Metadata-Version: 2.4
Name: mlx-ash-kv
Version: 8.2.0
Summary: Asynchronous Self-Healing KV Cache for Silicon-Native LLMs
Requires-Python: >=3.10
Description-Content-Type: text/markdown
Requires-Dist: mlx>=0.18.0
Requires-Dist: numpy
Requires-Dist: rich
Requires-Dist: coremltools
Requires-Dist: gradio
Requires-Dist: mlx-lm
Requires-Dist: torch
Provides-Extra: dev
Requires-Dist: pytest; extra == "dev"
Requires-Dist: black; extra == "dev"
Requires-Dist: build; extra == "dev"
Requires-Dist: twine; extra == "dev"

# ASH-KV: The Self-Healing Middleware for LLMs

[![Hardware](https://img.shields.io/badge/Hardware-Apple%20Silicon%20%26%20NVIDIA-blue)](#)
[![License](https://img.shields.io/badge/License-Apache%202.0-green)](#)
[![Version](https://img.shields.io/badge/Version-8.2.0-emerald)](#)

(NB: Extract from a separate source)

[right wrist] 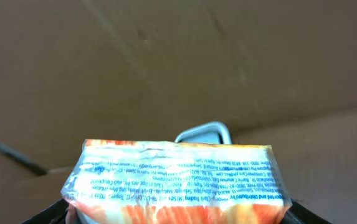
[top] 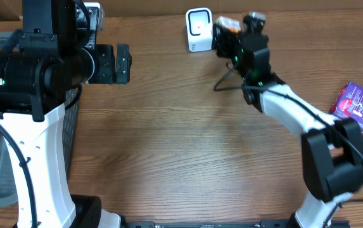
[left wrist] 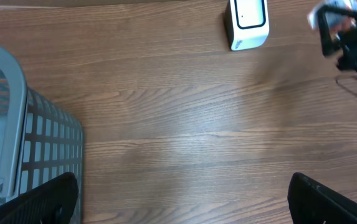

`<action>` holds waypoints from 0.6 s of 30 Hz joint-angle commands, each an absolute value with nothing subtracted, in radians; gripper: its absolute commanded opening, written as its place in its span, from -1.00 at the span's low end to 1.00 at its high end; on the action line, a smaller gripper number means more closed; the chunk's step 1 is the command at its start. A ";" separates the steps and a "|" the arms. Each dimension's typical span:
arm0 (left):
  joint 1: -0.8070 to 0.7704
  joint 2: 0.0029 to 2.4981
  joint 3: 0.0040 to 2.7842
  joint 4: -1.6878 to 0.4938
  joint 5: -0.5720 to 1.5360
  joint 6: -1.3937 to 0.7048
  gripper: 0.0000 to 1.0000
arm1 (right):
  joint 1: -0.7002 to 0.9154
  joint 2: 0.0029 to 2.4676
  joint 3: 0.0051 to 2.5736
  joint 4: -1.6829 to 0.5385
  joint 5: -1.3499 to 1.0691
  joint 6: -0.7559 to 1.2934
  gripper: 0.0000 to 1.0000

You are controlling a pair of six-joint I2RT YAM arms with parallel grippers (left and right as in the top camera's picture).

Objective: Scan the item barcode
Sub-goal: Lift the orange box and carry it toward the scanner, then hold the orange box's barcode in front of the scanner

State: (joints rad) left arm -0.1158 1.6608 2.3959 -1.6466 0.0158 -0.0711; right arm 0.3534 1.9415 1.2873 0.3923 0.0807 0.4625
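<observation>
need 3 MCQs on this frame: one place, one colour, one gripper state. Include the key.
1. Where does the white scanner stand?
A) in a basket
B) at the far side of the table, beside the held packet
C) at the near edge

2. What colour is the package lying at the right?
A) purple
B) yellow
C) black

3. The left gripper is:
A) shut on a packet
B) shut, empty
C) open, empty

Key:
1 B, the overhead view shows it next to the packet in the right gripper.
2 A, its wrapper shows purple.
3 C, its fingers stand wide apart with nothing between them.

Open tabletop (left wrist: pixel 184 137) between basket (left wrist: pixel 17 93) and scanner (left wrist: pixel 248 22)
</observation>
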 commanded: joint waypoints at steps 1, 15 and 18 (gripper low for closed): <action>-0.112 1.665 2.409 -1.645 0.025 -0.052 1.00 | 0.350 2.046 1.426 0.394 0.131 0.289 0.33; -0.112 1.665 2.409 -1.645 0.025 -0.052 0.99 | 0.407 2.442 1.858 0.376 0.165 0.025 0.39; -0.112 1.665 2.409 -1.645 0.025 -0.052 1.00 | 0.428 2.489 1.876 0.410 0.185 -0.009 0.40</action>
State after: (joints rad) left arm -0.1158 1.6608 2.3959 -1.6470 0.0158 -0.0711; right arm 0.3954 2.4382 1.8301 0.3790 0.1581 0.0677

**ASH-KV** is a high-performance, hardware-aware middleware layer designed to provide **Runtime Integrity** for Large Language Models. By surgically intercepting and correcting the KV cache at the silicon level, it prevents logical drift and clinical hallucinations with zero detectable latency.

---

## 🏛️ Core Value Pillars

### ⚡ Zero-Latency Integrity
Surgical KV cache mutation at **Metal (Apple Silicon)** and **CUDA (NVIDIA)** speeds. Our Fused Kernels ensure that the "Immune System" adds virtually 0% overhead to inference throughput.

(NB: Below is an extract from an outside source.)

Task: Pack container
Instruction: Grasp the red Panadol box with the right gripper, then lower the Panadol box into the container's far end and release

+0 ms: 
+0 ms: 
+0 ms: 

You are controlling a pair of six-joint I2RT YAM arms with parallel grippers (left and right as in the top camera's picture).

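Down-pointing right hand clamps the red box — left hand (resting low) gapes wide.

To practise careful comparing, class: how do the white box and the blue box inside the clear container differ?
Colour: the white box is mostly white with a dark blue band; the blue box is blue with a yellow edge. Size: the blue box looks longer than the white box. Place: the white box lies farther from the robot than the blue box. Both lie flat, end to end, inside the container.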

### 🔌 Hardware Agnostic (Universal HAL)
The **Hardware Abstraction Layer (HAL)** automatically detects your silicon and hot-swaps between **MLX** and **PyTorch** backends. The same code runs on an M4 MacBook or an NVIDIA H100 server.

### 🛡️ Adaptive Shielding & Real-Time Healing
Autonomous sensitivity scaling via the **AdaptiveSensitivity Agent**. Integrated with a **Deterministic Clinical Rules Engine (DCRE)**, ASH-KV monitors token generation in real-time and prunes attention heads the microsecond a contraindication is detected.

### ♾️ Infinite Horizon (NVMe Paging)
Break the VRAM ceiling. ASH-KV dynamically offloads "Cold" context chunks to NVMe storage, allowing for 100k+ token windows on consumer-grade hardware without OOM crashes.

---

## 🚀 Quick Start

### 1. Installation
```bash
pip install .
```

### 2. Corporate Integration (3 Lines of Code)
Integrate ASH-KV into any production pipeline to add an immediate safety layer.

```python
from mlx_ash_kv.api import protect

# Wrap your existing model with the ASH-KV shield
protected_model, cache, shield, proxies = protect(model, sensitivity=0.85)

# Inference continues normally, but with real-time surgical healing
```

---

## 🛠️ Command Center (CLI)
ASH-KV comes with a professional CLI for systems verification and benchmarking.

*   `ash-kv install`: Verify hardware drivers, silicon backend, and **NVMe Paging Stress Test**.
*   `ash-kv benchmark`: Run the 100-case "Hard Truth" evaluation suite.
*   `ash-kv monitor`: Launch the Live Diagnostic TUI to see layer-wise health and [HOT/WARM] memory distribution.
*   `ash-kv demo`: Launch the Gradio B2B Reliability Playground.

---

## 🔬 Scientific Foundation
ASH-KV implements **Asynchronous Self-Healing** protocols that offload hallucination detection to secondary silicon (like the ANE or secondary GPU cores), ensuring the main generation loop remains unobstructed.

---

### ⚠️ DISCLAIMER
**ASH-KV is a hardware-level reliability layer designed to assist professionals. It is NOT a substitute for professional medical or legal judgment. All AI-generated outputs, even those "healed" by ASH-KV, must be verified by qualified human professionals before making clinical or legal decisions.**

---
Built for the future of mission-critical Agentic Reasoning.